Work instruction: What's wanted is the full listing, reproduced exactly.

Data to examine:
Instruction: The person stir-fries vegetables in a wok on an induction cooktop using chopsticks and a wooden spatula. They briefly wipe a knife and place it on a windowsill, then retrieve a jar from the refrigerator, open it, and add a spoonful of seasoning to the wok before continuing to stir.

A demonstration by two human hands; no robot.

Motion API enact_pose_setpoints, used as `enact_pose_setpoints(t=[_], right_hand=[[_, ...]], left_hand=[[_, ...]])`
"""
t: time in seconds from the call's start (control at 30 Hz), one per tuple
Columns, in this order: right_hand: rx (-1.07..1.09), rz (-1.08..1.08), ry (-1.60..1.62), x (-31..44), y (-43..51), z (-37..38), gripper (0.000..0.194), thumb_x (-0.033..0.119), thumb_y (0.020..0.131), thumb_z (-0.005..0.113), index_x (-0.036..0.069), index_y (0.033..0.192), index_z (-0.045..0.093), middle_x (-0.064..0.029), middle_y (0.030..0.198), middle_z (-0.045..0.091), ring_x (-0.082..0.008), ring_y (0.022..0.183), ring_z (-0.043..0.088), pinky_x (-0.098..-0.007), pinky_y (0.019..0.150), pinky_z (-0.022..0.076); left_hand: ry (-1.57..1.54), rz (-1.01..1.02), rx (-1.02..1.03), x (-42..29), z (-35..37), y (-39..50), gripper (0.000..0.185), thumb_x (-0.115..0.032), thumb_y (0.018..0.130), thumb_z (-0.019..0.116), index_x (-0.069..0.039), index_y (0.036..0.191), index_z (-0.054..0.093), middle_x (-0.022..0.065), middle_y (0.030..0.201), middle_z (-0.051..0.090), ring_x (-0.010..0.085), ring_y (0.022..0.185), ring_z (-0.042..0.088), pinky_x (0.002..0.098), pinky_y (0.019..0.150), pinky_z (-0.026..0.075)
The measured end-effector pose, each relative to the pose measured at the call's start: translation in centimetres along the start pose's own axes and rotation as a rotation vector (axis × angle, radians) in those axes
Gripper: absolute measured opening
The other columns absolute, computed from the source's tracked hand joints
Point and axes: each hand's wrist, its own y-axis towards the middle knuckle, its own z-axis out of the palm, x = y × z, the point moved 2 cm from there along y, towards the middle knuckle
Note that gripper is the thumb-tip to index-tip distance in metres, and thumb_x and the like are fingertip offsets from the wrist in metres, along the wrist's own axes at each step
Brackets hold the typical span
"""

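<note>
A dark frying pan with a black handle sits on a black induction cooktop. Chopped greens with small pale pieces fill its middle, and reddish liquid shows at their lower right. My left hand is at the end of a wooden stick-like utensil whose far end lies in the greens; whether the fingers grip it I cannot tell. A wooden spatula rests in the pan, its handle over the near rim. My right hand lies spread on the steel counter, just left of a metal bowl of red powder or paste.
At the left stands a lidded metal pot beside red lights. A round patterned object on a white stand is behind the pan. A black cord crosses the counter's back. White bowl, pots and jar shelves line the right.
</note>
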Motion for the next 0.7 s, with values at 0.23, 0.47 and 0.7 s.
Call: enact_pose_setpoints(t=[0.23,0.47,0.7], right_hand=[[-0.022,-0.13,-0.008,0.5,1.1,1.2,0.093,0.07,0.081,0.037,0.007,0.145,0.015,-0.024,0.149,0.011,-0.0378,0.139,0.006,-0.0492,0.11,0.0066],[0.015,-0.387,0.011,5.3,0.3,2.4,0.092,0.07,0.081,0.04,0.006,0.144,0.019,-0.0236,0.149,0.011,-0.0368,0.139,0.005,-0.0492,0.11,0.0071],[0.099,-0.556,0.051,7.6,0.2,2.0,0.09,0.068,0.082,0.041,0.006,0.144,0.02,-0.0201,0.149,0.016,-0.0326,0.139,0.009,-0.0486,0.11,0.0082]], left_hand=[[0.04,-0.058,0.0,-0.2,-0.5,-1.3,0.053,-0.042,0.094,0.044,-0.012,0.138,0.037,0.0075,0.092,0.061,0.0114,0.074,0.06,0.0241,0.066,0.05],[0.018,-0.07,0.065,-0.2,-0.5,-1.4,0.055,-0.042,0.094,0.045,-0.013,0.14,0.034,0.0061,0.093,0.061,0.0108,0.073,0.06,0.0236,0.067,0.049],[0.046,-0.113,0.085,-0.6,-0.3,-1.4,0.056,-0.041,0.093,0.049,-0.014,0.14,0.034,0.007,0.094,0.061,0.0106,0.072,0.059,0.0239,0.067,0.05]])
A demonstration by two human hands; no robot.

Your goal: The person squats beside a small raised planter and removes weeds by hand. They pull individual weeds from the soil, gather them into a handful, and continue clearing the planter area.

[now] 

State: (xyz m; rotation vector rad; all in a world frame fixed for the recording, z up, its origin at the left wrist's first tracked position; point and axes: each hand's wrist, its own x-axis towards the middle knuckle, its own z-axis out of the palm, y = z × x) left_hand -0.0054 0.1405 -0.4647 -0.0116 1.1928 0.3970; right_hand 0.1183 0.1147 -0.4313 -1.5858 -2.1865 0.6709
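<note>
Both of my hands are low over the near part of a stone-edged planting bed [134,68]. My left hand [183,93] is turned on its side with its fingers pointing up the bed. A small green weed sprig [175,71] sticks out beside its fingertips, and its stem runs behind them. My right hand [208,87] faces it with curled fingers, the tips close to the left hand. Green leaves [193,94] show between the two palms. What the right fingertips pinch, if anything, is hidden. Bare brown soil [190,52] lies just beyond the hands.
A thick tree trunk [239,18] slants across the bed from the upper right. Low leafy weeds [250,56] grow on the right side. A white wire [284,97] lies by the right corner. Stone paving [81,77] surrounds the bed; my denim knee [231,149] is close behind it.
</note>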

Answer to this problem:
Instruction: The person stir-fries vegetables in a wok on an induction cooktop using chopsticks and a wooden spatula. They briefly wipe a knife and place it on a windowsill, then retrieve a jar from the refrigerator, open it, and add a spoonful of seasoning to the wok before continuing to stir.

A demonstration by two human hands; no robot.

Motion API enact_pose_setpoints, used as `enact_pose_setpoints(t=[_], right_hand=[[_, ...]], left_hand=[[_, ...]])`
"""
t: time in seconds from the call's start (control at 30 Hz), one per tuple
Columns, in this order: right_hand: rx (-1.07..1.09), rz (-1.08..1.08), ry (-1.60..1.62), x (-31..44), y (-43..51), z (-37..38), gripper (0.000..0.194), thumb_x (-0.033..0.119), thumb_y (0.020..0.131), thumb_z (-0.005..0.113), index_x (-0.036..0.069), index_y (0.033..0.192), index_z (-0.045..0.093), middle_x (-0.064..0.029), middle_y (0.030..0.198), middle_z (-0.045..0.091), ring_x (-0.082..0.008), ring_y (0.022..0.183), ring_z (-0.043..0.088), pinky_x (-0.098..-0.007), pinky_y (0.019..0.150), pinky_z (-0.022..0.076); left_hand: ry (-1.57..1.54), rz (-1.01..1.02), rx (-1.02..1.03), x (-42..29), z (-35..37), y (-39..50), gripper (0.000..0.185), thumb_x (-0.115..0.032), thumb_y (0.018..0.130), thumb_z (-0.019..0.116), index_x (-0.069..0.039), index_y (0.036..0.191), index_z (-0.054..0.093), middle_x (-0.022..0.065), middle_y (0.030..0.201), middle_z (-0.051..0.090), ring_x (-0.010..0.085), ring_y (0.022..0.185), ring_z (-0.042..0.088), pinky_x (0.002..0.098), pinky_y (0.019..0.150), pinky_z (-0.026..0.075)
The measured end-effector pose, each relative to the pose measured at the call's start: translation in centimetres along the start pose's own axes and rotation as a rotation vector (axis × angle, radians) in those axes
Gripper: absolute measured opening
The other columns absolute, computed from the source's tracked hand joints
Point and axes: each hand's wrist, its own y-axis towards the middle knuckle, its own z-axis out of the palm, x = y × z, the point moved 2 cm from there along y, towards the middle knuckle
Note that gripper is the thumb-tip to index-tip distance in metres, and thumb_x and the like are fingertip offsets from the wrist in metres, along the wrist's own axes at each step
Brackets hold the typical span
"""

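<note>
A dark frying pan with a black handle sits on a black induction cooktop. Chopped greens with small pale pieces fill its middle, and reddish liquid shows at their lower right. My left hand is at the end of a wooden stick-like utensil whose far end lies in the greens; whether the fingers grip it I cannot tell. A wooden spatula rests in the pan, its handle over the near rim. My right hand lies spread on the steel counter, just left of a metal bowl of red powder or paste.
At the left stands a lidded metal pot beside red lights. A round patterned object on a white stand is behind the pan. A black cord crosses the counter's back. White bowl, pots and jar shelves line the right.
</note>
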Motion for the next 0.7 s, with values at 0.23, 0.47 and 0.7 s.
Call: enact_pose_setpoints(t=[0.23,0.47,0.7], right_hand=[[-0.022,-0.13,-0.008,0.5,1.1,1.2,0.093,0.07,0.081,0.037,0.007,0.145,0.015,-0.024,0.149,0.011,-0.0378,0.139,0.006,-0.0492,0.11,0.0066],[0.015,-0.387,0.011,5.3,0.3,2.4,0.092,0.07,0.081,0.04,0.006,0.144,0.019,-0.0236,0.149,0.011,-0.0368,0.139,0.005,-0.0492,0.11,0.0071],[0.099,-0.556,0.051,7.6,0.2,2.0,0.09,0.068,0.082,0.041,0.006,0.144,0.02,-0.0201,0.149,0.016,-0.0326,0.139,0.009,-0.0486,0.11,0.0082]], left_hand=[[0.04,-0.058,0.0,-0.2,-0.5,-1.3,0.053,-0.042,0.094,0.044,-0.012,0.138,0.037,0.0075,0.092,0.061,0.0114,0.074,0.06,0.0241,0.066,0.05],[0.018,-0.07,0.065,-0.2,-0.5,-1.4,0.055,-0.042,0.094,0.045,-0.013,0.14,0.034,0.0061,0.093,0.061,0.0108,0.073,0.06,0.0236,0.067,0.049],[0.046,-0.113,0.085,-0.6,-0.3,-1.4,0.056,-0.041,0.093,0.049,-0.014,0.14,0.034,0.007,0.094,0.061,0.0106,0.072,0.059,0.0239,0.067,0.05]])
A demonstration by two human hands; no robot.

Your goal: The person squats beside a small raised planter and removes weeds by hand. They pull individual weeds from the soil, gather them into a handful, and continue clearing the planter area.

[now] 

State: (xyz m; rotation vector rad; all in a world frame fixed for the recording, z up, its origin at the left wrist's first tracked position; point and axes: each hand's wrist, its own x-axis towards the middle knuckle, its own z-axis out of the palm, y = z × x) left_hand -0.0054 0.1405 -0.4647 -0.0116 1.1928 0.3970; right_hand 0.1183 0.1147 -0.4313 -1.5858 -2.1865 0.6709
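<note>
Both of my hands are low over the near part of a stone-edged planting bed [134,68]. My left hand [183,93] is turned on its side with its fingers pointing up the bed. A small green weed sprig [175,71] sticks out beside its fingertips, and its stem runs behind them. My right hand [208,87] faces it with curled fingers, the tips close to the left hand. Green leaves [193,94] show between the two palms. What the right fingertips pinch, if anything, is hidden. Bare brown soil [190,52] lies just beyond the hands.
A thick tree trunk [239,18] slants across the bed from the upper right. Low leafy weeds [250,56] grow on the right side. A white wire [284,97] lies by the right corner. Stone paving [81,77] surrounds the bed; my denim knee [231,149] is close behind it.
</note>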

No more output will be produced.